Dante’s stomach twisted. He already knew too much about them. The Broker’s own faction—his brothers and sisters in chains, though only the cruelest and sharpest ever made it to his level.
They were the ultimate merchants of the supernatural world, but they didn’t merely deal in coin or trinkets. No, their trade was far more insidious.
They owned people.
Debt was their weapon. Promises their currency. And once they had their hooks in you, escape was a fairy tale that ended in a closed casket.
Break a deal? They collect.
Try to run? They collect.
Try to fight? You better have already picked out your tombstone.
Dante owed them.
And that meant they weren’t done with him yet.
1. The Celestial Legate – "A contract is sacred. Break one, and you break reality."
The second sigil burned gold, an open book bound in heavy chains.
These were not mere enforcers. They were zealots.
Where the Abyssal Brokers saw Pactmaking as business, the Legate saw it as holy law—the foundation of reality itself. To them, every contract was sacred, every vow a piece of the cosmic balance. To break one was not just a crime.
It was heresy.
If Dante held a contract that should have died with its original owner?
The Legate wouldn’t just kill him. They would erase him.
Completely. Utterly. Without so much as a whisper left behind.
1. The Free Binders – "No masters. No debts. Just the power to survive."
The third sigil was a fractured chain.
Dante frowned. “Never heard of them.”
The Broker’s grin didn’t waver. “Few people have.”
They were the wild card. The unknown variable. The Pactmakers who had slipped the leash—who had discovered ways to cheat, to bend the rules, to carve out a sliver of freedom in a world bound by oaths and bargains.
To the Abyssal Brokers? They were bad business.
To the Legate? They were dangerous heretics.
To Dante?
They might be the only ones who could teach him how to survive.
Dante exhaled slowly, fingers tracing the edge of the table as he stared at the sigils. His entire world had tripled in size in the span of a single conversation.
The map before him wasn’t just a collection of symbols—it was a declaration. A cosmic joke played at his expense. He had spent so long believing he was just another small-time operator, a Pactmaker scraping by on borrowed luck and sheer audacity. But this? This was something else. These weren’t just enemies; they were institutions, forces older and hungrier than anything he had ever faced. He wasn’t dealing with thugs or rival contractors anymore. He was staring down the kind of power that didn’t just kill people—it unmade them.
Abyssal Brokers, Celestial Legate, Free Binders—three roads leading in three different directions, each promising ruin in its own unique flavor. He could feel the weight of their reach pressing against him, could already imagine the noose tightening. The Brokers had patience, but patience didn’t mean mercy. The Legate had conviction, which made them the worst kind of enemy—one that believed it was righteous. And the Free Binders? If they were really as elusive as the Broker suggested, then trusting them might be just another way to put himself in an early grave. No good options. No safe bets. Just a choice between different shades of catastrophe.

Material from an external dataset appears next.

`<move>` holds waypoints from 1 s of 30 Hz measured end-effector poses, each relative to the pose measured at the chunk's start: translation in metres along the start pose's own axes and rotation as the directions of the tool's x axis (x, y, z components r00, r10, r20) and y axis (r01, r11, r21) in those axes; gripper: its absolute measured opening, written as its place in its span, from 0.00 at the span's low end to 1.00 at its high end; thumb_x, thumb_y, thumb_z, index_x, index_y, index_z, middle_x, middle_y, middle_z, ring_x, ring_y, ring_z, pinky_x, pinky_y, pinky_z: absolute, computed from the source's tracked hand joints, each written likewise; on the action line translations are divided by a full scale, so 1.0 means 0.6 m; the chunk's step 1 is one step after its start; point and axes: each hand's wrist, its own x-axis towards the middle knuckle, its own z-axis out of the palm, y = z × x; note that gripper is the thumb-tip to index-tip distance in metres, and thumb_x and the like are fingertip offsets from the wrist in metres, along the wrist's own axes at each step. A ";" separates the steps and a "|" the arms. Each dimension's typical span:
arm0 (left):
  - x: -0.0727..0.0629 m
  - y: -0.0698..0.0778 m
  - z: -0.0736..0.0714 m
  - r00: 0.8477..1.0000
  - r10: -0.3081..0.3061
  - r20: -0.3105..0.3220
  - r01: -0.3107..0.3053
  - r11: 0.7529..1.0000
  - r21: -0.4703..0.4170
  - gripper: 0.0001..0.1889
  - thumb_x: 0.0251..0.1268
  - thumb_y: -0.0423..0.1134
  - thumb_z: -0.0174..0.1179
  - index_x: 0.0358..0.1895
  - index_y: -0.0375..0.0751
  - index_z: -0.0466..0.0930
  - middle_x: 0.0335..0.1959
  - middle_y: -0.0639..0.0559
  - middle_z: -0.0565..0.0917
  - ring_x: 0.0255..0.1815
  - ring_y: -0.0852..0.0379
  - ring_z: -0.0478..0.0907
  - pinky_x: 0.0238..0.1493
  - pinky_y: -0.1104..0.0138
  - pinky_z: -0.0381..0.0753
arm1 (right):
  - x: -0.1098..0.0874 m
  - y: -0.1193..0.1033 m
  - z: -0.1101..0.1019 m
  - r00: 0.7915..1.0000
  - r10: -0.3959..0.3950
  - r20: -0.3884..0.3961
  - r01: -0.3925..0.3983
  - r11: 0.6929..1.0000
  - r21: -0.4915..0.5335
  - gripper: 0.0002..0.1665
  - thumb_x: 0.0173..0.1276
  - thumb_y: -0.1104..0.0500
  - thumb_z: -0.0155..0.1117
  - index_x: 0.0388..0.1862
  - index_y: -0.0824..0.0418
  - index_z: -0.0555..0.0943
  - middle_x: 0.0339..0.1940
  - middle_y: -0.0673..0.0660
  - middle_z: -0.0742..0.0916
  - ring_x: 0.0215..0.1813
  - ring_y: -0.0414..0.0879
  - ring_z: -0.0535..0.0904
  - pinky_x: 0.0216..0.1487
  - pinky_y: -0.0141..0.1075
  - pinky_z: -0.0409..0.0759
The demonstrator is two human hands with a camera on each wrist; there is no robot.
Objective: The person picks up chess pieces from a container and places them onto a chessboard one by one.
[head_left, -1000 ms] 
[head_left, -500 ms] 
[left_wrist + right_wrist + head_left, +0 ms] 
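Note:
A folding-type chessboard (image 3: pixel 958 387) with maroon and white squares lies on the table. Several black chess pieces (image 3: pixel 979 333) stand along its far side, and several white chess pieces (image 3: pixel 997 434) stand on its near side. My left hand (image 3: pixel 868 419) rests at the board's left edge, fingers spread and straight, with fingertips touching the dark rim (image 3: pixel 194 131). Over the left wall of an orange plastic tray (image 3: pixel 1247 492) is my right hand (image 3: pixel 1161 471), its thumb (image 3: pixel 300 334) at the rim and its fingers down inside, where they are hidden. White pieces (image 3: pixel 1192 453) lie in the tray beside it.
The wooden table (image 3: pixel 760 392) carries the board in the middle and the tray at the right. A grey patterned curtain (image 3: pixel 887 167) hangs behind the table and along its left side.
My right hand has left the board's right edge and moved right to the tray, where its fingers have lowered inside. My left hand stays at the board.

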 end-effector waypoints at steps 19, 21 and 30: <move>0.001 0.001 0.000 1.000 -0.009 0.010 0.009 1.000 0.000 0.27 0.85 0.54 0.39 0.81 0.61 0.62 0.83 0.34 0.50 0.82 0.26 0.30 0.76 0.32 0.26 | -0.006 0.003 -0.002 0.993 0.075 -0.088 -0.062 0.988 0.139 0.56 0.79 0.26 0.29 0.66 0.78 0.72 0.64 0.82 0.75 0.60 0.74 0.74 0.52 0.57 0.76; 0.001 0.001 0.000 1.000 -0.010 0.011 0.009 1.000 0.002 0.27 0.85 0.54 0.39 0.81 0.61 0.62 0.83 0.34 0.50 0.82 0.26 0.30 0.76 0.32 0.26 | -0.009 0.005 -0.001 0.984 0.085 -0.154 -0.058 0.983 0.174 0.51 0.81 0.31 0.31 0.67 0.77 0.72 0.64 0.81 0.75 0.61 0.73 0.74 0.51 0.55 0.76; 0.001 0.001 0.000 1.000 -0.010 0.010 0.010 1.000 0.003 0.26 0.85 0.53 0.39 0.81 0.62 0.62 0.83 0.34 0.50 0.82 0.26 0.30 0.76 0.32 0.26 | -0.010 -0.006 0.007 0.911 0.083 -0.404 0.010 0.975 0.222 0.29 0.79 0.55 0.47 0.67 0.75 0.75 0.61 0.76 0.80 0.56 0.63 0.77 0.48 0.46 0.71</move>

Dante ran a hand through his hair, exhaling through gritted teeth. He had been playing checkers, but the rest of the board had been set for chess, and now he was expected to make his first move while blindfolded. No matter which path he took, he’d be bleeding for it before long. But standing still? That wasn’t an option either. Not anymore.
He wasn’t just being hunted.
He had been dropped into a war he hadn’t even known existed.
His lips curled into a tired, sardonic smirk as he looked up at the Broker. “Let me guess. You’re about to give me some cryptic bullshit about picking a side.”
The Broker chuckled, raising his glass in mock celebration.
“Oh, Dante.”
“You don’t pick a side.”
“The sides pick you.”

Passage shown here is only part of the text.